As the European Union moves towards its legally binding 2050 climate neutrality target, Carbon Dioxide Removal (CDR) has a limited yet essential role to play in reaching these obligations. CDR will be needed, broadly sequentially, to accelerate net emission reductions by balancing residual emissions and to enable net-negative emissions. Achieving climate neutrality will require robust systems and frameworks to ensure CDR contributes effectively and does not act as a substitute for necessary emissions cuts. CDR should not lower the incentive for industries to reduce their emissions. Nevertheless, additional efforts need to be pursued to enable the development of CDR such that it can fulfil the role it is expected to play. Given the long lead times for developing reliable legal and physical infrastructure at the scales needed, due consideration of these issues is a must.  

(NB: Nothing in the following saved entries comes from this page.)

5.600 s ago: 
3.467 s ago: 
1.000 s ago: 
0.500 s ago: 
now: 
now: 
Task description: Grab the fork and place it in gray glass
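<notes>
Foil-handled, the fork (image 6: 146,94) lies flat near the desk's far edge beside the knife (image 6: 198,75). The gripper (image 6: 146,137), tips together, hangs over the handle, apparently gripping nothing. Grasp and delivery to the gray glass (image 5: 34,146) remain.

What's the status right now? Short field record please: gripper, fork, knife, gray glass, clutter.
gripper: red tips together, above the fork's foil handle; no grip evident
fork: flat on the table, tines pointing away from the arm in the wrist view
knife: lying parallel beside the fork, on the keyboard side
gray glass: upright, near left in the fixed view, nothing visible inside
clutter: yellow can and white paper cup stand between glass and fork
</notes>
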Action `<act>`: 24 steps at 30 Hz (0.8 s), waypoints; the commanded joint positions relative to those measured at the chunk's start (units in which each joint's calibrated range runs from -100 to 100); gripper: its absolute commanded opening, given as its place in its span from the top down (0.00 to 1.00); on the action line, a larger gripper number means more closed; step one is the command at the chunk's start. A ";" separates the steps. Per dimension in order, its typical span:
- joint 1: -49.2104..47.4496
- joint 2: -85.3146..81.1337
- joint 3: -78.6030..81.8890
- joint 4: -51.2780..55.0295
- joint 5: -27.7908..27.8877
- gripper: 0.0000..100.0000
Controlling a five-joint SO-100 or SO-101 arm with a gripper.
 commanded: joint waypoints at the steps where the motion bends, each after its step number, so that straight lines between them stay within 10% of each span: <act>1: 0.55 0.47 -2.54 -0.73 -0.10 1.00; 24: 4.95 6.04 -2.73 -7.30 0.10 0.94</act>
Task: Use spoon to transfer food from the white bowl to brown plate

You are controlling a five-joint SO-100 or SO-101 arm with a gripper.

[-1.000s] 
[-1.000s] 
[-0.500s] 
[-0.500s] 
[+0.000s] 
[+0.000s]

Meanwhile, the EU is preparing to review its carbon market, the EU Emissions Trading System (EU ETS), with several potential changes including the potential integration of CDR into the system, with an impact assessment and, if relevant, a legislative proposal from the European Commission expected by July 2026. In light of this review, we recommend to the Commission to explore an indirect interaction of CDR with the EU ETS. This pragmatic and effective approach would leverage the climate benefits of CDR without prematurely fully integrating removals into the ETS, because this would be deeply complex and could significantly undermine the functioning of the EU’s primary decarbonisation framework. It might also overlook critical quantification issues when it comes to generating CDR units, which could overestimate the climate effect of integrating carbon removals into the EU ETS and lead to a climate target shortfall. 

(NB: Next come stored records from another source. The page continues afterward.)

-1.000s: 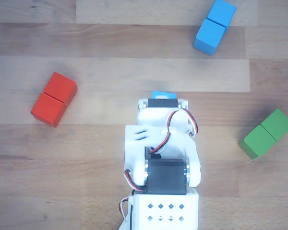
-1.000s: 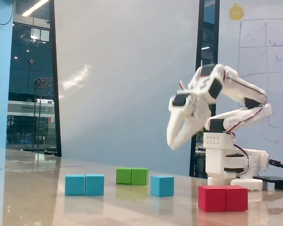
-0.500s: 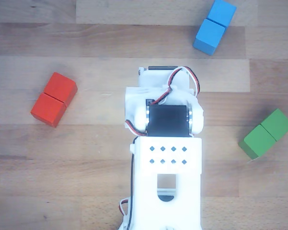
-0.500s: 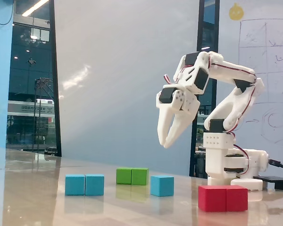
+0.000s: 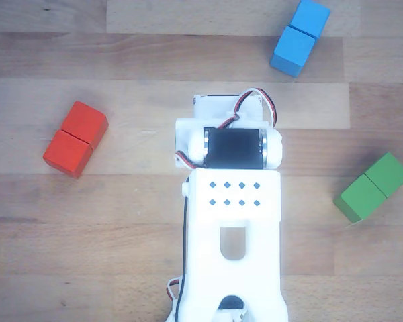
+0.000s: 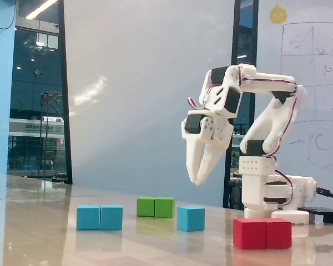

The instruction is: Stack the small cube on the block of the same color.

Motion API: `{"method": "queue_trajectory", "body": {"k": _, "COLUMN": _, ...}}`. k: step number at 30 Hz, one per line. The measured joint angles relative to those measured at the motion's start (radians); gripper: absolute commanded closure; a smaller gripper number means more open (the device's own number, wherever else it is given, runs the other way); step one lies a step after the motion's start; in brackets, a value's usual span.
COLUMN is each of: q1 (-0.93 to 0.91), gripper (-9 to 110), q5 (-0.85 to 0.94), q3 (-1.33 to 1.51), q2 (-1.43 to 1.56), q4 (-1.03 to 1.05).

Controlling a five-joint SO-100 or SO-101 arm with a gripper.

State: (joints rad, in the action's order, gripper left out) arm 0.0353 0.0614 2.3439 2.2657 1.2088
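A glossy wooden table (image 6: 44, 233) stood before a grey wall and glass. The small cube (image 6: 190, 218) sat mid-table, under the raised pincer (image 6: 197, 180), whose jaws were slightly apart, empty.

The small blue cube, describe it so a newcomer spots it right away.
In the fixed view, start at the white arm. Beneath its raised pincer sits the small cube, alone on the table. Unlike the blue block, it is one cube, not two joined.
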Motion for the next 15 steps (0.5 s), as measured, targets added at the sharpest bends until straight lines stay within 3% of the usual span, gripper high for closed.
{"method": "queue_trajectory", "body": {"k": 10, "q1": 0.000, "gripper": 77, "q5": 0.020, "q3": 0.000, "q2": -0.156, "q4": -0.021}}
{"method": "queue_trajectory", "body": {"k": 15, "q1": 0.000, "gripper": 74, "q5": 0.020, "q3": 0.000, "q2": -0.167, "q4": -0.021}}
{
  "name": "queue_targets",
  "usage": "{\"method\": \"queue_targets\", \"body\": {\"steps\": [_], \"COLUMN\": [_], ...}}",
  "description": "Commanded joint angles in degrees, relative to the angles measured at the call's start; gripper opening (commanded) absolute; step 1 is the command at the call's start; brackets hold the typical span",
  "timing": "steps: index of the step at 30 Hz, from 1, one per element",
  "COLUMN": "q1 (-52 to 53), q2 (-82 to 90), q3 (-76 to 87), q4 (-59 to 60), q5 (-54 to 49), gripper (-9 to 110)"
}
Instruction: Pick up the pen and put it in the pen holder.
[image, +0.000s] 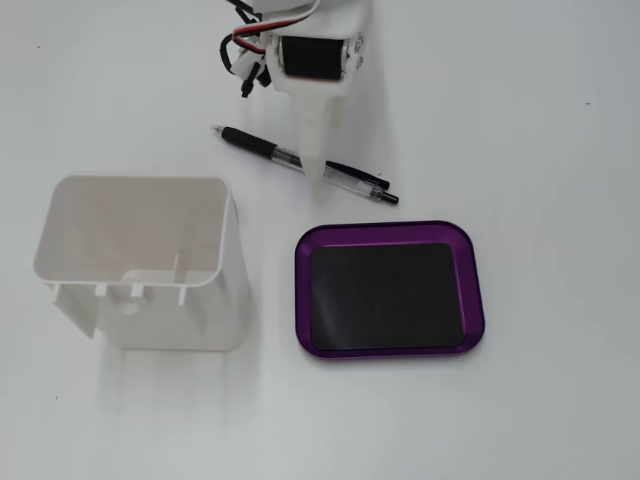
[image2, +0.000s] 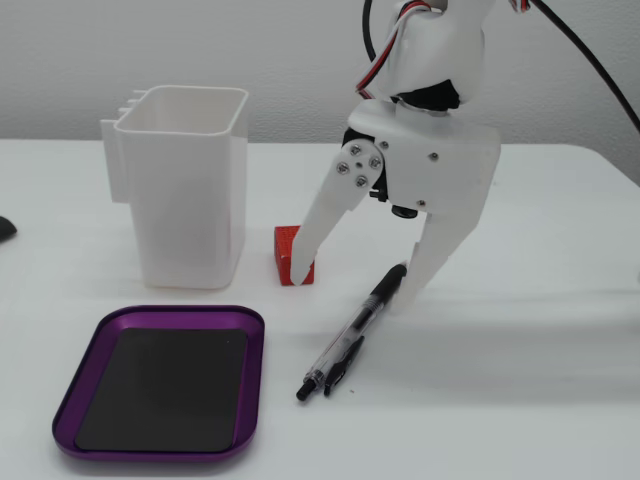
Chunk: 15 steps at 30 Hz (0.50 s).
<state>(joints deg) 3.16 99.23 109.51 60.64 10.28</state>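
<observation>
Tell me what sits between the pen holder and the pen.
In a fixed view, a small red block stands between the pen holder and the pen.

Clear pen w/ black grip, flat on table, white pen holder upright nearby

A flat purple-rimmed tray with a black centre lies on the white table. In the lower fixed view a small red block stands beyond the tray, near it.
</observation>
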Motion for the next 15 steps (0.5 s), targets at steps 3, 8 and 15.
{"method": "queue_targets", "body": {"steps": [3,8,15], "q1": [3.3,5.3,4.4], "q2": [0.2,0.1,0.1], "q3": [-1.9,-0.6,1.3], "q4": [-1.2,-3.3,-2.9], "q5": [3.2,4.7,6.5], "gripper": [25,25,25]}}
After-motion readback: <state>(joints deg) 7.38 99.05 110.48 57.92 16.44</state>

This document stresses the urgent need for strong Monitoring, Reporting and Verification (MRV) and accounting systems as a prerequisite to ensure the environmental integrity of the interaction between CDR and the EU ETS, or any other system that may use CDR to counterbalance emissions.  

Any interaction of CDR with the EU ETS should follow a phased approach with new types of removal only allowed as they become adequately demonstrated with enough understanding for realistic and robust MRV.   

Key guiding principles for successfully designing a role for CDR in the EU’s climate policy architecture, that addresses current technical, accounting and policy challenges, include:  

  • accounting for the timing and equivalent climate impact of emission reductions versus removals,  
  • covering the full scope of emissions,  
  • ensuring additionality for removal activities that are included,  
  • excluding projects with negative environmental or social impacts, 
  • replacing the current zero-emissions-rating assumption for biomass,  
  • and addressing other accounting inconsistencies. 

These improvements are necessary for CDR to reliably contribute to reaching net zero, irrespective of whether CDR is included in the EU ETS or not.